▶ [What the exercise asks]: Print every line of the material exactly.

▶ [Information provided]:

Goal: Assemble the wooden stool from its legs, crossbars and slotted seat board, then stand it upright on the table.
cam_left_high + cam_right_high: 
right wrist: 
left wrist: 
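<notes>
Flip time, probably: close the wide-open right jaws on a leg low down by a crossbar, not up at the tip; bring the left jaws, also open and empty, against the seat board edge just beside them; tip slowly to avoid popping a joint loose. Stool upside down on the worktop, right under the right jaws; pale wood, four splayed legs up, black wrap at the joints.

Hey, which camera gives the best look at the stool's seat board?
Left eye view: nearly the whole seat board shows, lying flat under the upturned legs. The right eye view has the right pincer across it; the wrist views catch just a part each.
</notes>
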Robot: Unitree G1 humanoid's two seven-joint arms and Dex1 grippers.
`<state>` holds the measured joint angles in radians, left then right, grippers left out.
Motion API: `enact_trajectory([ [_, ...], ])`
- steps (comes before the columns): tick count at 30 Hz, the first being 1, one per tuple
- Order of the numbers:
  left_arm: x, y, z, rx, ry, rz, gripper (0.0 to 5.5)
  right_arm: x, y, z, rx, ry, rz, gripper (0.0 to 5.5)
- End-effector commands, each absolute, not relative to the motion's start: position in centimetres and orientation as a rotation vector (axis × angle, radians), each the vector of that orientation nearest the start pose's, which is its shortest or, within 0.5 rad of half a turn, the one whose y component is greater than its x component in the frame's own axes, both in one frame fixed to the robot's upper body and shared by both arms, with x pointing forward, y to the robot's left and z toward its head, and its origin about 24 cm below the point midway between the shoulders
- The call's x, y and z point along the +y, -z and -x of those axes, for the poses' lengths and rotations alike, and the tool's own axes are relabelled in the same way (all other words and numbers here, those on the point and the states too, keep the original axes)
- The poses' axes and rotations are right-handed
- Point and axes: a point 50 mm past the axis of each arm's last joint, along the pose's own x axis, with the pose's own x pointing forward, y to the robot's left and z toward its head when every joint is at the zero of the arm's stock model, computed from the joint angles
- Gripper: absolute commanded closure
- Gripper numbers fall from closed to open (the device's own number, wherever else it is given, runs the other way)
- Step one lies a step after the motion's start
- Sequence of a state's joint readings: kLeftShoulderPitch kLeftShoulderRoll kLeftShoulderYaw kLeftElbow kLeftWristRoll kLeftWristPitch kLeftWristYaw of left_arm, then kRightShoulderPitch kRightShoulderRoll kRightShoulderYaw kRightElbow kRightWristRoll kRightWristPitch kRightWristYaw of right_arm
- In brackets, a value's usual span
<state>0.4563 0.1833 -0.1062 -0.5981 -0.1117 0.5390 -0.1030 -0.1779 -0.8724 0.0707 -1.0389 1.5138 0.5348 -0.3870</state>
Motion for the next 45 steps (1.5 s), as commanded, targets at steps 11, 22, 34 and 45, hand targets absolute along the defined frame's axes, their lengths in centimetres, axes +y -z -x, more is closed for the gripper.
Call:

▶ [Answer box]:
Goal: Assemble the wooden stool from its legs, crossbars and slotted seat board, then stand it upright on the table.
cam_left_high + cam_right_high: 
right wrist: 
left wrist: 
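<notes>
Flip time, probably: close the wide-open right jaws on a leg low down by a crossbar, not up at the tip; bring the left jaws, also open and empty, against the seat board edge just beside them; tip slowly to avoid popping a joint loose. Stool upside down on the worktop, right under the right jaws; pale wood, four splayed legs up, black wrap at the joints.

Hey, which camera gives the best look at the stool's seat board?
Left eye view: nearly the whole seat board shows, lying flat under the upturned legs. The right eye view has the right pincer across it; the wrist views catch just a part each.
</notes>
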Robot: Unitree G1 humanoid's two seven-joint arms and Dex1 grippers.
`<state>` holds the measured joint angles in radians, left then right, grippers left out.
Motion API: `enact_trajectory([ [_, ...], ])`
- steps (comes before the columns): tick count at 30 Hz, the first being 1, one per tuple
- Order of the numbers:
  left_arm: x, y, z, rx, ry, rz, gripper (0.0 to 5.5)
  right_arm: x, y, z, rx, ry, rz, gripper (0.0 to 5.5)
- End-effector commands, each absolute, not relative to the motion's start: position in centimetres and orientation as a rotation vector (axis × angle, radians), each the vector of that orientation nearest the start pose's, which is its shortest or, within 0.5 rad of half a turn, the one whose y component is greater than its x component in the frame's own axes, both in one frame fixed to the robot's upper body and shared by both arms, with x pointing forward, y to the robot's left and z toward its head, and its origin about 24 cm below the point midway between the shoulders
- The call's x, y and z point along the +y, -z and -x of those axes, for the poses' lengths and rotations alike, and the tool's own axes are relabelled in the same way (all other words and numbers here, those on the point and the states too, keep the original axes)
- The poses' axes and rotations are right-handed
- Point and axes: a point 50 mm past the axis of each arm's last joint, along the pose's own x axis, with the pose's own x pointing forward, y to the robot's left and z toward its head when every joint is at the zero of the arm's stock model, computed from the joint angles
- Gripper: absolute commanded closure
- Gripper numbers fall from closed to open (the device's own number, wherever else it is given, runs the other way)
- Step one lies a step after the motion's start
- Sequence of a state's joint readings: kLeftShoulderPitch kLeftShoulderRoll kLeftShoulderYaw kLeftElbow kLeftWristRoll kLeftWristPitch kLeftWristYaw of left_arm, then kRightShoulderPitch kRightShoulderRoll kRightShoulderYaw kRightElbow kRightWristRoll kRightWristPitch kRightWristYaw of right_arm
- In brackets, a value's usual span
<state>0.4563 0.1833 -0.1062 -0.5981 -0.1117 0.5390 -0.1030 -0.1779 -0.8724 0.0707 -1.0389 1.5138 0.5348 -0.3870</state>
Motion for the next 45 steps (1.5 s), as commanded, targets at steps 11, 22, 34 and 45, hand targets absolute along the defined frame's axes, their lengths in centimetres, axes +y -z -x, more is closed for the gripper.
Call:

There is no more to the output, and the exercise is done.